**PROBLEM DESCRIPTION**
Your answer should be the lines below from the one with "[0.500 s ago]" to the one with "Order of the", both included, given again exactly and with nothing added.
========================
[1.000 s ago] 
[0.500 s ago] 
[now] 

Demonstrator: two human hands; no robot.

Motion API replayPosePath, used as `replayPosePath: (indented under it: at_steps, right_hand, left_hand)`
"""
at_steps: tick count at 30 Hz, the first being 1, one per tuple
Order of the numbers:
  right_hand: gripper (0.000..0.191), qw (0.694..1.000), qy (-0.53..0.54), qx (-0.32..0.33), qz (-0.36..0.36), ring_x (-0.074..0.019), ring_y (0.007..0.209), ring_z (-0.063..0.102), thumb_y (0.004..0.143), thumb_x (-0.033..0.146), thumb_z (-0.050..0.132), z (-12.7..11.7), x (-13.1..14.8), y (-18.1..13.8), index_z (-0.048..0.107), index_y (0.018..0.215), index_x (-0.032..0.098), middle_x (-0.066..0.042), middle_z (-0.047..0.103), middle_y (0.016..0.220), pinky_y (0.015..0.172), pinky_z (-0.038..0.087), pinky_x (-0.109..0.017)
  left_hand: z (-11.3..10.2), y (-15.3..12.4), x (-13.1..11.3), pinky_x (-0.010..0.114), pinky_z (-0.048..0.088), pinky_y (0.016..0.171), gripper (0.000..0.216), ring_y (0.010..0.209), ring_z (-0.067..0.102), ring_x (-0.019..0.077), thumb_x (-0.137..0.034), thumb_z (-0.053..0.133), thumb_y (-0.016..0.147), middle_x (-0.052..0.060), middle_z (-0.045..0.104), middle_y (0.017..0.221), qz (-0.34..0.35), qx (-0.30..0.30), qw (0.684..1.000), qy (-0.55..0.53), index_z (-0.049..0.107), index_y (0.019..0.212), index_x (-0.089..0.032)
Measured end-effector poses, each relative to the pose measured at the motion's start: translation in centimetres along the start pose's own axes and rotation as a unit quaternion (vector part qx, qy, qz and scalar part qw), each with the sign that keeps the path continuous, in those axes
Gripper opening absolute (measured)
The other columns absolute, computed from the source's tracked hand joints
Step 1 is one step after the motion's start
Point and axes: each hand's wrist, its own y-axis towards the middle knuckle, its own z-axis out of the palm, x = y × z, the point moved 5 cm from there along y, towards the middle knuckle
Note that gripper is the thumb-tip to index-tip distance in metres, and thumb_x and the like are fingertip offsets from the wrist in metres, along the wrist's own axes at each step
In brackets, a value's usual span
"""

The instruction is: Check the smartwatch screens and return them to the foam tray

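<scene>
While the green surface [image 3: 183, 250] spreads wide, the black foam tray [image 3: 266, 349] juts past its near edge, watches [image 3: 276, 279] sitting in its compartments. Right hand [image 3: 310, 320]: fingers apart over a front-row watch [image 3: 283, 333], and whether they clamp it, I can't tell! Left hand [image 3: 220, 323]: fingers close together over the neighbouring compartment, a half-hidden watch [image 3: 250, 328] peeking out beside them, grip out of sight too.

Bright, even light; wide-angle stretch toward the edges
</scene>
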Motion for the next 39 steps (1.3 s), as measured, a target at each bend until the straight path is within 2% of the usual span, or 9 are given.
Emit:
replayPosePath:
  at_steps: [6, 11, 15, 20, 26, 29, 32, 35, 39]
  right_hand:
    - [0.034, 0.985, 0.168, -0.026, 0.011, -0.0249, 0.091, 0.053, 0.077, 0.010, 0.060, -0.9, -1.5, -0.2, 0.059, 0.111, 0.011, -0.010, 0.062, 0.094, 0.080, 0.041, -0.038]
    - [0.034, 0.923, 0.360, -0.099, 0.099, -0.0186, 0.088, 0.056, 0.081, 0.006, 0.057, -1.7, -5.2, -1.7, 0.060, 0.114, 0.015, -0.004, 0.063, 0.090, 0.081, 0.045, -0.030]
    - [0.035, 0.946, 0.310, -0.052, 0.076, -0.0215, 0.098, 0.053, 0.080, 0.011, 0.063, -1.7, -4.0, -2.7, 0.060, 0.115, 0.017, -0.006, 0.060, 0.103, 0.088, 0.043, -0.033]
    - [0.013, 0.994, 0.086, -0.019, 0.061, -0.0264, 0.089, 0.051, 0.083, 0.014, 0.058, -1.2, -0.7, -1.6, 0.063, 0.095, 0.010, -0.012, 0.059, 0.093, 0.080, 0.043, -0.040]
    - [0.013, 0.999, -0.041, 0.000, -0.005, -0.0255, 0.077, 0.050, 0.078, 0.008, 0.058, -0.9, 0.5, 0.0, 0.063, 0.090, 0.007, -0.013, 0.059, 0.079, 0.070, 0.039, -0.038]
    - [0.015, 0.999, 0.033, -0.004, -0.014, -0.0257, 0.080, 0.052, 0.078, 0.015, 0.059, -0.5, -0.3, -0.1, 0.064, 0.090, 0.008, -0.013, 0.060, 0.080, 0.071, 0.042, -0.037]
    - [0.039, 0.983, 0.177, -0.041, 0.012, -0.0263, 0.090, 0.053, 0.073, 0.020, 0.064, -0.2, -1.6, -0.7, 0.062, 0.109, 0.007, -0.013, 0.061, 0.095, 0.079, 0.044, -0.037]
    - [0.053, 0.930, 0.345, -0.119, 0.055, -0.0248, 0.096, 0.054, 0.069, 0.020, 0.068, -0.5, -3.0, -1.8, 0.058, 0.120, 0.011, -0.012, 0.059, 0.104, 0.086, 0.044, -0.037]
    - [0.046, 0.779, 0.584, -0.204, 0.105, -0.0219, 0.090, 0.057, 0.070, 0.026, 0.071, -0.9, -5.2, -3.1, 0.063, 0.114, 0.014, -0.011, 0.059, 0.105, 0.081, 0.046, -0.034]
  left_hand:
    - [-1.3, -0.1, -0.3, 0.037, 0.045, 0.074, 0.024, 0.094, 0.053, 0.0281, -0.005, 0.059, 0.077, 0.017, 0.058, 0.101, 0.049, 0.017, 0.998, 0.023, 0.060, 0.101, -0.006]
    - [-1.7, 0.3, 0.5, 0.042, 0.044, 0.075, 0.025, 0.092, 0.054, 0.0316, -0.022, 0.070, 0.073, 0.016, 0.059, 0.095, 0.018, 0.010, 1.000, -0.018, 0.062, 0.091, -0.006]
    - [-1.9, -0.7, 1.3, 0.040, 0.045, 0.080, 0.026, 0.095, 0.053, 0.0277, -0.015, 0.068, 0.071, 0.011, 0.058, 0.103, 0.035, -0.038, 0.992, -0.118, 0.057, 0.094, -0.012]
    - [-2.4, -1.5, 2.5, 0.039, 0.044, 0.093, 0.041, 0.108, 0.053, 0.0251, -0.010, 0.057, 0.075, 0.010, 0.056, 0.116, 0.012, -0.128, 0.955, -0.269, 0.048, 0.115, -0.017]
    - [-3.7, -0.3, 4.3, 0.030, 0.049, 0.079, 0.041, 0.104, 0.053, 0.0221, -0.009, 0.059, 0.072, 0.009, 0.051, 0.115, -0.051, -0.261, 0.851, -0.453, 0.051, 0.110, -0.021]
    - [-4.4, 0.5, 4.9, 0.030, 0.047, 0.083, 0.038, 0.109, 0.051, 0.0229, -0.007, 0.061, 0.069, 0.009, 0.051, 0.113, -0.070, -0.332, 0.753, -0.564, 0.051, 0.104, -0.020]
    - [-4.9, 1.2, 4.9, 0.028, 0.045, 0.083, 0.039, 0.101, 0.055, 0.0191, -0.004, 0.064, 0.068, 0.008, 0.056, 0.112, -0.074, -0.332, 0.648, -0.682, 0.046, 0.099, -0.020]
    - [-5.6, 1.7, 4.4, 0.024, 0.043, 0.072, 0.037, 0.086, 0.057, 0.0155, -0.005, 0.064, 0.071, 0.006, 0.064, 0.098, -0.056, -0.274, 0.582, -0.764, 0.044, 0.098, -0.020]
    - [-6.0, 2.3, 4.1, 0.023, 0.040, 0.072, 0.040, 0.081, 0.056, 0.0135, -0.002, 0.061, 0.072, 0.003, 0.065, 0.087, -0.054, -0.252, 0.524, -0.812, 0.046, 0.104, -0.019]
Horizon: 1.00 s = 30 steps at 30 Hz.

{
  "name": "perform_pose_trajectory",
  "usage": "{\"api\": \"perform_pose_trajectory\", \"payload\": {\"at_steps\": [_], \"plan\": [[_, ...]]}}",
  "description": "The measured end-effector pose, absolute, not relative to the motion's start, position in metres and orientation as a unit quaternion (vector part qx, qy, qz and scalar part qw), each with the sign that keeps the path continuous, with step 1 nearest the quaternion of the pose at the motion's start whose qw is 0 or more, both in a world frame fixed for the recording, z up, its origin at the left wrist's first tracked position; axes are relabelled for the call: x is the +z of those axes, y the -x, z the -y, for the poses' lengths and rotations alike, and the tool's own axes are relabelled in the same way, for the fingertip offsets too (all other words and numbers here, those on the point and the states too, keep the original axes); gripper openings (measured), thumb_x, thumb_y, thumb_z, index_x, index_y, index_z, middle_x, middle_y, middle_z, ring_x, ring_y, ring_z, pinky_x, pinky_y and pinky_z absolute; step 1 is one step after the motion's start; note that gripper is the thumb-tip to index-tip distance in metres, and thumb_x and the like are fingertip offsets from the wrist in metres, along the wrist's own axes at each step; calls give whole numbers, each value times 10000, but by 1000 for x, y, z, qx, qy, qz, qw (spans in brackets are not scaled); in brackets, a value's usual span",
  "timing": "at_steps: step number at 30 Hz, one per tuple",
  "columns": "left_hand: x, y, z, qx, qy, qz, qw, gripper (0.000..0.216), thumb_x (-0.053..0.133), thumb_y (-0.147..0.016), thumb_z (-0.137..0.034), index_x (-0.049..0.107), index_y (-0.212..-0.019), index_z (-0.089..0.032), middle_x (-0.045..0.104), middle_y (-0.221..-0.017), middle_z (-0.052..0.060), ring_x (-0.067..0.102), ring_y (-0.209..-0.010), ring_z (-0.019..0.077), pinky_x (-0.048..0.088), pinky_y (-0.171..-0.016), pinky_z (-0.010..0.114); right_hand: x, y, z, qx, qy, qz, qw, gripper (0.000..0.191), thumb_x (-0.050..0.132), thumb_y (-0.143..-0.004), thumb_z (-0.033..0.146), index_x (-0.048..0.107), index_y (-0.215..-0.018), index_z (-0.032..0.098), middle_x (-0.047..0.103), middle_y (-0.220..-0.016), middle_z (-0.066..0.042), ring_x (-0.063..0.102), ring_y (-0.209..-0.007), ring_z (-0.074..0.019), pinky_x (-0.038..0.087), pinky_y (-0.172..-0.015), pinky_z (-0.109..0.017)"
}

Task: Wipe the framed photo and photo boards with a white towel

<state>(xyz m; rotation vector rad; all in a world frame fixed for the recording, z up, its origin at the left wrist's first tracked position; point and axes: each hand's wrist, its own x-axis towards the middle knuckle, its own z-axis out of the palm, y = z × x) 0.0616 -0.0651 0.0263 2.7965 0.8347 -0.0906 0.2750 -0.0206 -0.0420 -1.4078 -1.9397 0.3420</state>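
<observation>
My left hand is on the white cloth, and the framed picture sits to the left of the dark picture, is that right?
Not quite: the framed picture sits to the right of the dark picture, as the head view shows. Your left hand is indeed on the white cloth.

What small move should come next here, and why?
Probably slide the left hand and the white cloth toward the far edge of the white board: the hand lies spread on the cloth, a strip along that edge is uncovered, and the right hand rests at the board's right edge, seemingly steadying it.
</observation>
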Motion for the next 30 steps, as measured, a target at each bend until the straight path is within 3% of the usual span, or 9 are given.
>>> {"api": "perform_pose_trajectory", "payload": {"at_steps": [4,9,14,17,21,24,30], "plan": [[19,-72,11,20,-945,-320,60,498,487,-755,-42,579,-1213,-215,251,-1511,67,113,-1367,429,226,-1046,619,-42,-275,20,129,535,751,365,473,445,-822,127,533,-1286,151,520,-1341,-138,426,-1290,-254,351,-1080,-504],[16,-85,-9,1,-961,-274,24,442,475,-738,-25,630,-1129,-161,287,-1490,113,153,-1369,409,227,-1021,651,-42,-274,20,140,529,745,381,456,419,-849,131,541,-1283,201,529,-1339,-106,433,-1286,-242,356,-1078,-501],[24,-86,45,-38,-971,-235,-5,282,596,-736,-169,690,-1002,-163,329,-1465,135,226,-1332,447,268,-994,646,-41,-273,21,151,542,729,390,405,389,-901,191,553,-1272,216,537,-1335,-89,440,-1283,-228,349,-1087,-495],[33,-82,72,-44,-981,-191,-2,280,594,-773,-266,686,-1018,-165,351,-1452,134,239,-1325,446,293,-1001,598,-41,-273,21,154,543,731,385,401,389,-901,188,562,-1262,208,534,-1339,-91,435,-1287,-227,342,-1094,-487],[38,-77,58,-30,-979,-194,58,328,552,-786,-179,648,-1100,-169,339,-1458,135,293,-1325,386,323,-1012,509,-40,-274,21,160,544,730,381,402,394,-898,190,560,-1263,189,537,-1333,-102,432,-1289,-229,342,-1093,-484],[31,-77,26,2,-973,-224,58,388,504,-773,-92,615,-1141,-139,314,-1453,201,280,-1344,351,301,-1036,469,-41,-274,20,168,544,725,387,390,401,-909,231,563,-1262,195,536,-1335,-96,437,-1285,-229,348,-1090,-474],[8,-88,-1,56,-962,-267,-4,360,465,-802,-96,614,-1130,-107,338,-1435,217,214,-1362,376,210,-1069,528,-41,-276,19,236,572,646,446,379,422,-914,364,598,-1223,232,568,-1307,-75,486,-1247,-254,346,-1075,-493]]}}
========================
**SOLUTION TO THIS TASK**
[0.500 s ago] 
[now] 

Demonstrator: two human hands; no robot.

Motion API replayPosePath, used as `replayPosePath: (indented under it: at_steps, right_hand, left_hand)`
"""
at_steps: tick count at 30 Hz, the first being 1, one per tuple
Order of the numbers:

The answer requires no additions.